Oil price fall is temporary, says Saudi minister
Recent falls in the price of oil are likely to be temporary, says the oil minister for Saudi Arabia, Opec's biggest producing nation
Ali al-Naimi said commodity price fluctuations were to be expected and said he was hopeful for the future.
He added it was "difficult, or even impossible, for Saudi Arabia or Opec to undertake any measure that would lead to a reduction in [their] share of the market and an increase in of others".
The price of oil has halved since June.
On Thursday, the price of Brent crude was just below $63 a barrel, while US crude was near $58.
Oil prices, which were well above $100 a barrel in the summer, have slipped because of slowing economic growth in developing nations, particularly China, and an increase in fuel supplies, partly thanks to advances in shale gas extraction.
Oil consuming nations are enjoying lower fuel and food prices, while exporting nations, including Russia and members of the Opec oil producers' cartel, are suffering big drops in income.
The lower oil price has contributed to Russia's recent currency collapse as its economy is heavily dependent on oil for revenue.

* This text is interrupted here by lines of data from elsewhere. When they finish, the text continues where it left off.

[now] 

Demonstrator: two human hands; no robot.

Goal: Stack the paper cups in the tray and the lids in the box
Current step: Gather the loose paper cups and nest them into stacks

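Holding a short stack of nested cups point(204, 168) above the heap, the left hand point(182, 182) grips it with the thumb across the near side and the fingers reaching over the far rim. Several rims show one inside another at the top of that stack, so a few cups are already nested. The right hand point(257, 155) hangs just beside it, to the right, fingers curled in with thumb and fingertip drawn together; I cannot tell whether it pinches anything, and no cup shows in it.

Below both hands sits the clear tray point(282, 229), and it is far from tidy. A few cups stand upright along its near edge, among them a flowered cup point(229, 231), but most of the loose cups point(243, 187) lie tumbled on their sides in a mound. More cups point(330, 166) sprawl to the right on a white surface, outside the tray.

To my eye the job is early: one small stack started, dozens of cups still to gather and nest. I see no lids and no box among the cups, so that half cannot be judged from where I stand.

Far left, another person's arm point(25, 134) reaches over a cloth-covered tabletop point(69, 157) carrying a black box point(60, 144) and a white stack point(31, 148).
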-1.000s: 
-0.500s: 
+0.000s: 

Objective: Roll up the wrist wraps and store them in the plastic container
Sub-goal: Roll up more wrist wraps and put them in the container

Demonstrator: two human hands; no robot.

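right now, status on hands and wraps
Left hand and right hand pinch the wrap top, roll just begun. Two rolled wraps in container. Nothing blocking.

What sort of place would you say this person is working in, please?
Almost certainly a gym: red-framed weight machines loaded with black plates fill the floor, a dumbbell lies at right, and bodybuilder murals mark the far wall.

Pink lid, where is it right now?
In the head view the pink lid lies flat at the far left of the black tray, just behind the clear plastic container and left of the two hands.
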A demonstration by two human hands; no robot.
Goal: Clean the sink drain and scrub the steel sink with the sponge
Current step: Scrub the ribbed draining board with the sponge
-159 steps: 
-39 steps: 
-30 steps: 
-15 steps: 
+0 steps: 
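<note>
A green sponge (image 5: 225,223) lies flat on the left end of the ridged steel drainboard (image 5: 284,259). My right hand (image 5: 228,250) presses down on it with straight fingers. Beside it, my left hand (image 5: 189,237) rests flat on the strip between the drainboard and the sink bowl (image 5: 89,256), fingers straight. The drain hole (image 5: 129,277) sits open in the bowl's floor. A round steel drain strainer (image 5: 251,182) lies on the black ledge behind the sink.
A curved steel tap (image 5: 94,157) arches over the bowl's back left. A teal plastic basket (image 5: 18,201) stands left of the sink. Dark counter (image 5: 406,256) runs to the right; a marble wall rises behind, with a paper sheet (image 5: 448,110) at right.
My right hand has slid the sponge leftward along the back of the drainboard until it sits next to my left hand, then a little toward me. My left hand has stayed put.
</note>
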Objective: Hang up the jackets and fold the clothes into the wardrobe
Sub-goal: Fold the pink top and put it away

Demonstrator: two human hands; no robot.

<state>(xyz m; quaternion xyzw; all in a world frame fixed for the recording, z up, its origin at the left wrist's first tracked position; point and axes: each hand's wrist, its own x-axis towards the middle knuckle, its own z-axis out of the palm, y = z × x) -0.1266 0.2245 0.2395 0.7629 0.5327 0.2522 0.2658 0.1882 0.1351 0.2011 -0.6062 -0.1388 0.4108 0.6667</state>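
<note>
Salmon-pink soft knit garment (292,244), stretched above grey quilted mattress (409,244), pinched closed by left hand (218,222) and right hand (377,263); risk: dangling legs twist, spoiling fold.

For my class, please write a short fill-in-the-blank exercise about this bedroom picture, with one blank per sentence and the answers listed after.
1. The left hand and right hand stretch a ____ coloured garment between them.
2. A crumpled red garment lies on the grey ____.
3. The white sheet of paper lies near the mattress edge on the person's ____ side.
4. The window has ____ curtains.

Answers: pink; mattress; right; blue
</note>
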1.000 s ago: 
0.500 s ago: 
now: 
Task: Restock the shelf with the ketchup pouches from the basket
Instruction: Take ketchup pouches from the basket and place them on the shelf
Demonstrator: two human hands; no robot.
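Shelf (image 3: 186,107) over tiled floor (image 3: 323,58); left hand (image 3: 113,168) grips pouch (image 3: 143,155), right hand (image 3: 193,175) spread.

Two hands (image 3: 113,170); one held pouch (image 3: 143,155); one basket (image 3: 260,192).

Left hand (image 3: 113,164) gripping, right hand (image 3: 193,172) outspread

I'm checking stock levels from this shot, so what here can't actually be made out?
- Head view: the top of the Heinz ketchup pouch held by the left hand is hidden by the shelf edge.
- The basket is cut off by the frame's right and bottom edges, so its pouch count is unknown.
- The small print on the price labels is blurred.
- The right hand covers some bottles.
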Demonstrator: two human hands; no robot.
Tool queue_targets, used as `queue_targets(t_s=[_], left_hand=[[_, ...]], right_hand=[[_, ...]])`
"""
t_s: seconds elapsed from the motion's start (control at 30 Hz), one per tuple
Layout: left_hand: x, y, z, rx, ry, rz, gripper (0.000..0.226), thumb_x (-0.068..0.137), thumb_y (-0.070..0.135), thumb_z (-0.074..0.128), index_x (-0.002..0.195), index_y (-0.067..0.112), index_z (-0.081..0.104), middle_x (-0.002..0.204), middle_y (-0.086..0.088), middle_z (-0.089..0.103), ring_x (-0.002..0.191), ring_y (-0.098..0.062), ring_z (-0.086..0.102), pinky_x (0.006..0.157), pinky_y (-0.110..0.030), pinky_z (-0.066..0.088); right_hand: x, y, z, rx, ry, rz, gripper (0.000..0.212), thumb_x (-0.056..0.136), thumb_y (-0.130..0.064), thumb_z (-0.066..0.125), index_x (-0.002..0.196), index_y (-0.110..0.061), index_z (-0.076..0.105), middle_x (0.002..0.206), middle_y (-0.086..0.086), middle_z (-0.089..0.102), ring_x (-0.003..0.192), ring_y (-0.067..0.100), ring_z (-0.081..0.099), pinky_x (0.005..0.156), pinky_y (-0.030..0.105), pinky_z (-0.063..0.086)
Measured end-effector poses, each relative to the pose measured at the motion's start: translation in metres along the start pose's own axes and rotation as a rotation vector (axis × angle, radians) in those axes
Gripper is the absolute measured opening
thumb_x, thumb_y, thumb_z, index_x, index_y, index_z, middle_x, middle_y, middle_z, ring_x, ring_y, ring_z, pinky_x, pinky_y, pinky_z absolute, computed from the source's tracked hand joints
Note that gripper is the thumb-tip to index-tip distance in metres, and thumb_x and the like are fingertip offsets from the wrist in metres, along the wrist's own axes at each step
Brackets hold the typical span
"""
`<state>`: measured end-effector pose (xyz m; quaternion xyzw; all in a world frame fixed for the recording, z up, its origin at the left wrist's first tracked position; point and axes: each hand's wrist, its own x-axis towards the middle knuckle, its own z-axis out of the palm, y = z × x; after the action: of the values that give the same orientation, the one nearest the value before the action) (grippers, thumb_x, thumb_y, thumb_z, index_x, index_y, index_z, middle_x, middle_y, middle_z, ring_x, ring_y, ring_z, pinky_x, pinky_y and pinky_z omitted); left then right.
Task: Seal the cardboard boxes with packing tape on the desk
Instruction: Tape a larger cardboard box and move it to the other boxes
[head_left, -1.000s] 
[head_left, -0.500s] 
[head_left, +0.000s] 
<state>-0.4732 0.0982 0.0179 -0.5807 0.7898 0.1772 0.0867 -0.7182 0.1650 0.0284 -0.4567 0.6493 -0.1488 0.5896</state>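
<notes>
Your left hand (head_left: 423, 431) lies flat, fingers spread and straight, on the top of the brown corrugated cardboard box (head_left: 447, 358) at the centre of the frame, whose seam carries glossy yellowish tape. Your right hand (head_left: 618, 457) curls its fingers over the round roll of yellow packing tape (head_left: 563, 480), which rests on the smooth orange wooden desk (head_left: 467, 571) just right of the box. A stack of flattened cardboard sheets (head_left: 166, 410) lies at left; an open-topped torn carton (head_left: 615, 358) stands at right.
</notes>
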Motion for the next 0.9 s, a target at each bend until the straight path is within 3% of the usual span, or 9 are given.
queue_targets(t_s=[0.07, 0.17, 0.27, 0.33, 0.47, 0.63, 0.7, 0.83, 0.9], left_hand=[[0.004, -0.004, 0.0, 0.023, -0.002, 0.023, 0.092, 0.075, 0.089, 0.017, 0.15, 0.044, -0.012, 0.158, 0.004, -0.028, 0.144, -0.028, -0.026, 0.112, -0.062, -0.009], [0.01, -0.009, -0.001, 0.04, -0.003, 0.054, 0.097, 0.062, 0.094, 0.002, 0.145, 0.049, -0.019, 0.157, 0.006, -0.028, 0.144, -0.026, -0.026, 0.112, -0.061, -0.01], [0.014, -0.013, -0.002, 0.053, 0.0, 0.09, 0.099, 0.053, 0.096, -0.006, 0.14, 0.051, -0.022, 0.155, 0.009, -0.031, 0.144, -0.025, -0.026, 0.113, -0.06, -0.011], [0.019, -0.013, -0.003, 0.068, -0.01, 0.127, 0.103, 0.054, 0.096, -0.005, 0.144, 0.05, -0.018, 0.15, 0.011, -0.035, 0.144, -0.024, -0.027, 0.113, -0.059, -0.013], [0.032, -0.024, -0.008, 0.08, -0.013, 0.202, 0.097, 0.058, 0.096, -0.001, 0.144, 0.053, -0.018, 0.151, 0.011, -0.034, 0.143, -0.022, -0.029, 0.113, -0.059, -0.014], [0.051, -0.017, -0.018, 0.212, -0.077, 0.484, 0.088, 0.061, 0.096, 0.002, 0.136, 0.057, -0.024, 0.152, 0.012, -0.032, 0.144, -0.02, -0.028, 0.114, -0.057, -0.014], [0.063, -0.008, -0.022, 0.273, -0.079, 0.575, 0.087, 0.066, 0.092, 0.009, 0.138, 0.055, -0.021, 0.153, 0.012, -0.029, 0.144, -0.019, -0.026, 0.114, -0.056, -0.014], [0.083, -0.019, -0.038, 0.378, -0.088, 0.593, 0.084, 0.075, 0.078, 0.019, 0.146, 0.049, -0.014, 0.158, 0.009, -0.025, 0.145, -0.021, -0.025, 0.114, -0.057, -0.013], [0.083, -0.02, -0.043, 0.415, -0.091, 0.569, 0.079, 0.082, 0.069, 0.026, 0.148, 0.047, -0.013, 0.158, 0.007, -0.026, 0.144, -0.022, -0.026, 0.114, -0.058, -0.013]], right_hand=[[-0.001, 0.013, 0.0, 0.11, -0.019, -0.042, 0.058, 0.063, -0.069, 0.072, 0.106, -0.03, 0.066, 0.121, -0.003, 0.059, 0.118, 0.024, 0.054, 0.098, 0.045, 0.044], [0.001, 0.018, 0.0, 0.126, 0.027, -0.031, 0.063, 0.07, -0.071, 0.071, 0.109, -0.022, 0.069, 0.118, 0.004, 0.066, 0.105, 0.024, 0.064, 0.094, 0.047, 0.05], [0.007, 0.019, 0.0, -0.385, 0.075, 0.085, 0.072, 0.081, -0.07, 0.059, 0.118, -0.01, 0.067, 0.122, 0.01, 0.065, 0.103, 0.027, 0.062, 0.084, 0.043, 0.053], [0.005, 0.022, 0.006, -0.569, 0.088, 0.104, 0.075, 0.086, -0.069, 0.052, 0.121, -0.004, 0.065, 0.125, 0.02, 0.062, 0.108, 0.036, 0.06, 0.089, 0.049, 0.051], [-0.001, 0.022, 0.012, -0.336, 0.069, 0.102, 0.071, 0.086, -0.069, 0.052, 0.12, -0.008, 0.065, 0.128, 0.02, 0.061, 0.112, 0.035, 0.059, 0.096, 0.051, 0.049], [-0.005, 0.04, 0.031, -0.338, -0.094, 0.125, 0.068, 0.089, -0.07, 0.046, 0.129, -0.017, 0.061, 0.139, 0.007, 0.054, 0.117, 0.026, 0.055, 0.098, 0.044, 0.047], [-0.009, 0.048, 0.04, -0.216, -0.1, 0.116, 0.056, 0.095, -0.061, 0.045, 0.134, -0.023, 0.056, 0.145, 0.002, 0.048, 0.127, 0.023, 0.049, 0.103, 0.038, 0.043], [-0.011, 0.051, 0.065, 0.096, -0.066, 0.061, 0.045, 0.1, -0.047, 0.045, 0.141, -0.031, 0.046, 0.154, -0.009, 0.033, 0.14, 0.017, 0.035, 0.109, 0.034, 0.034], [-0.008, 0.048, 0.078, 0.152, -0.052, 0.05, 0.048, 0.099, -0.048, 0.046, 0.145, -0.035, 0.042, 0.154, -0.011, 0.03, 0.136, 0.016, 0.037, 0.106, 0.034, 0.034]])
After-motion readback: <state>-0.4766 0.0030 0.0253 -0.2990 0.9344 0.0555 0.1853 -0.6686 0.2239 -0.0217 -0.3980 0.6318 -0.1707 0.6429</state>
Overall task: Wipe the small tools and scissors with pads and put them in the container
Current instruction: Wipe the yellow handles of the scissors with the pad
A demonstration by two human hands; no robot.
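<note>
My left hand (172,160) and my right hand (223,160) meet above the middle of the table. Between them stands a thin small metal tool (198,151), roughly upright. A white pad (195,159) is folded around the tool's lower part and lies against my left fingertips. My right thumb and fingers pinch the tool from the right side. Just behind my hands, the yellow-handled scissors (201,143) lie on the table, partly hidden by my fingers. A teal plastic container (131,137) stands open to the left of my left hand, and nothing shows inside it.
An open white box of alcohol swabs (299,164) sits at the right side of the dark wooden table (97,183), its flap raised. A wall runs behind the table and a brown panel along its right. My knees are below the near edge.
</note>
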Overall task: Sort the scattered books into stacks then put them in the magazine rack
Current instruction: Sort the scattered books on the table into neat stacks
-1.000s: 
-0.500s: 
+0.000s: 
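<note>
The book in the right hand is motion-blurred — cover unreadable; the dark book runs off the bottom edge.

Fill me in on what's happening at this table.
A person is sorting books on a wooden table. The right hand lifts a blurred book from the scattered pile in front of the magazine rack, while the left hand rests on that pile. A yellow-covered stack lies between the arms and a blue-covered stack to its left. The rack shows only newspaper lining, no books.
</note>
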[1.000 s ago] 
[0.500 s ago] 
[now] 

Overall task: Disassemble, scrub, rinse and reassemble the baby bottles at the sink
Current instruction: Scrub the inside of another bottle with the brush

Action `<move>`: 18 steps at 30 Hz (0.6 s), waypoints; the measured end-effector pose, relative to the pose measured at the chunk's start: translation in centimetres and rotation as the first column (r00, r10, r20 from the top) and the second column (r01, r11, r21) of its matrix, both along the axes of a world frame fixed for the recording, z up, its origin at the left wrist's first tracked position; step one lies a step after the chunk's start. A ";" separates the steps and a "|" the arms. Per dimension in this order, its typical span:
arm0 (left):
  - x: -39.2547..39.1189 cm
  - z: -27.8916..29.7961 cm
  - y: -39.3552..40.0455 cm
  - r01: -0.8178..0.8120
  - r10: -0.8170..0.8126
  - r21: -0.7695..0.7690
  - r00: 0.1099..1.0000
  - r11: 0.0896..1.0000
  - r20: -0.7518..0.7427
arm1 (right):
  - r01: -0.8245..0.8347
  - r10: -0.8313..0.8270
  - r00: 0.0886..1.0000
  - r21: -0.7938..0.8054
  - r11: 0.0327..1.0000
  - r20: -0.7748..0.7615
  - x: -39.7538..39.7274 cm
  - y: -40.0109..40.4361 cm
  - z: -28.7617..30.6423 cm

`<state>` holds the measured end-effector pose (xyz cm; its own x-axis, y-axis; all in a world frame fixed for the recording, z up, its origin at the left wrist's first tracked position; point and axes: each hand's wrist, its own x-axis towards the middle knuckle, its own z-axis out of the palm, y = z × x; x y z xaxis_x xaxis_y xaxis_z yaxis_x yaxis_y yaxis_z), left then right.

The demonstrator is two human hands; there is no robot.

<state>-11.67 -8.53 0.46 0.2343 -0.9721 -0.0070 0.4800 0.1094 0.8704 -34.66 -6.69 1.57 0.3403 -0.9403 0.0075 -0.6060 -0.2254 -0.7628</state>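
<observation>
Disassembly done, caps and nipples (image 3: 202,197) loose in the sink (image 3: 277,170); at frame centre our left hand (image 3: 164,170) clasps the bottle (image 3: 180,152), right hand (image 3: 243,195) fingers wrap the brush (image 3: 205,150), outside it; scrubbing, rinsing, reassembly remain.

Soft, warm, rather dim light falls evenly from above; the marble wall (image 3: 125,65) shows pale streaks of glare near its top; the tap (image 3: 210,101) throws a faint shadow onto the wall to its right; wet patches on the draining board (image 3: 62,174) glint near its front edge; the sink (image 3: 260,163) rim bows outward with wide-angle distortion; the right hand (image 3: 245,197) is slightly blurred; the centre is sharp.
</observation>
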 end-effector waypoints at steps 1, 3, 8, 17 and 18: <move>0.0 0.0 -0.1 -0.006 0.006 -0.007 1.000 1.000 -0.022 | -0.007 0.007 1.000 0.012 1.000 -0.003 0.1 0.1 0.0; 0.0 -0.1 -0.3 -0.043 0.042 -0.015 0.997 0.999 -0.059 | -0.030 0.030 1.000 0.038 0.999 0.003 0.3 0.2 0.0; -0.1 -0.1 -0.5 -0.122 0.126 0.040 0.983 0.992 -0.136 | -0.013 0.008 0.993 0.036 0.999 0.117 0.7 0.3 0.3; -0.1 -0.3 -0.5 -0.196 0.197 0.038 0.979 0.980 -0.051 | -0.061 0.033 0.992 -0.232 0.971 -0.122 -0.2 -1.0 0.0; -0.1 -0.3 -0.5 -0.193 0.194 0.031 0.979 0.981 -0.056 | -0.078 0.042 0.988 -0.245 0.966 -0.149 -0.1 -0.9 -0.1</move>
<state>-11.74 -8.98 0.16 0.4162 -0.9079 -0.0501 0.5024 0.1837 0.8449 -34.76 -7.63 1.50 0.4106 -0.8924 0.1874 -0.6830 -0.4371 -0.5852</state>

Opec member Nigeria is also reliant on oil for income. On Wednesday, it restated its budget to take into account the new, lower oil price.
Meanwhile, the oil and gas industry is beginning to cut back on investment and jobs.
Smaller members of Opec had hoped to see a reduction in output, since a production cut generally lifts the oil price.
However, the last Opec meeting in November concluded without a vote for lower production.
Opec produces about a third of the world's crude oil, about 30 million barrels a day, of which Saudi Arabia pumps 9.6 million.